Meeker

Meeker Mustang Clinic competitors have a chance to work with trainers

By JOSIE TUTHILL

Special to the HT

MEEKER | This past weekend contestants in Meeker’s Mustang Makeover (MMM) gathered at the Rio Blanco County fairgrounds to learn from renowned trainers Bryan Neubert and Steve Mantle. Each of them worked one-on-one with a MMM contestant trainer and the mustang they will be entering in August’s competition. 

The clinic started Saturday morning with homemade burritos and coffee for participants, volunteers, the board, and perhaps a lucky spectator or two. Trainers were tacked up and ready to go when old friends Mantle and Neubert came into the arena laughing and chatting ready for the day’s puzzles. Both Mantle and Neubert had a round pen on either side of the arena, where the contestants would meet them to work with their mustang for two to three hours, sorting out challenges and finding solutions together. 

The Back on Track Clinics were started by Meeker-raised Steve Mantle of Mantle’s Wild Mustangs. Originally, the clinics had Mantle traveling across the country three to six months after an adoption to host an opportunity for adopters to come back with questions and work through problems with their new horse together. A program he brought with him when he got involved with the Meeker Mustang Makeover to help trainers and add to the supportive camaraderie that exists within the organization and its contestants. 

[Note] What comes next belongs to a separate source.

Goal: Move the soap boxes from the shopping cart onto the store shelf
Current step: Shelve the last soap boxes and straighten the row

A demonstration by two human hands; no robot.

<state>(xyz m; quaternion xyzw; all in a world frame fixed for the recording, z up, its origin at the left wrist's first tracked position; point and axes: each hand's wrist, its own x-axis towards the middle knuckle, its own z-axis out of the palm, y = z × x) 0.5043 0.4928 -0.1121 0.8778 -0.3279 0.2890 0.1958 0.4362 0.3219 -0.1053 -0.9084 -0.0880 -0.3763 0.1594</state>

Mantle first realized the benefits of mustangs in 1981 when he and his family bought 600 mustangs for their Colorado-based dude strings from a family in Wyoming who had a permitted roundup. For Mantle, what makes the mustang valuable is its unique blend of traits: “a tough, gentle, hardy, and resilient survivor,” making them a great horse for anyone. 

Mantle and Neubert met after Mantle had watched Neubert’s training VHS tape until it no longer worked and decided to call him to see if he could ask a few questions. Neubert was working a horse at the time of the call but got the message and followed up with Mantle. They spoke about horses for hours and soon Neubert was signed on to head a clinic at Mantle’s home in Wyoming where he has 200 head of mustangs on his property. Mantle vividly recalled the day after the first clinic was finished where they set up four round pens. Neubert was standing on top of the halter chute calling out instructions to Mantle and his family members in the pens where they ended up training 11 three- and four-year-old horses following the instruction of this detailed genius. 

Neubert welcomed the importance of “constant learning and being open to growth.” A philosophy shared with some contestants who on day one’s lunch break took their mustangs outside and practiced what they had learned watching others’ clinics. 

Neubert spoke with contestants and spectators alike as if friends on a ride together — he just happened to have a microphone on. He told stories about his granddaughter, and training tips he’s learned from his kids and Tom Dorrance with equal respect. 

Neubert never tired and was there to help until the last second before the next trainer was due to come into his round pen. He was complimentary of the contestants for such a short time with their mustangs, even telling trainer Sydnee Julian that what she accomplished with the beginning steps of a turnaround was something he had never seen done in his years of leading clinics. 

The Back on Track clinic was full of talent and camaraderie. Among the spectators were board members, past trainers and current contestants all looking to learn and to support each other. 

The Meeker Mustang Makeover event is Aug. 22 and 23, 2025.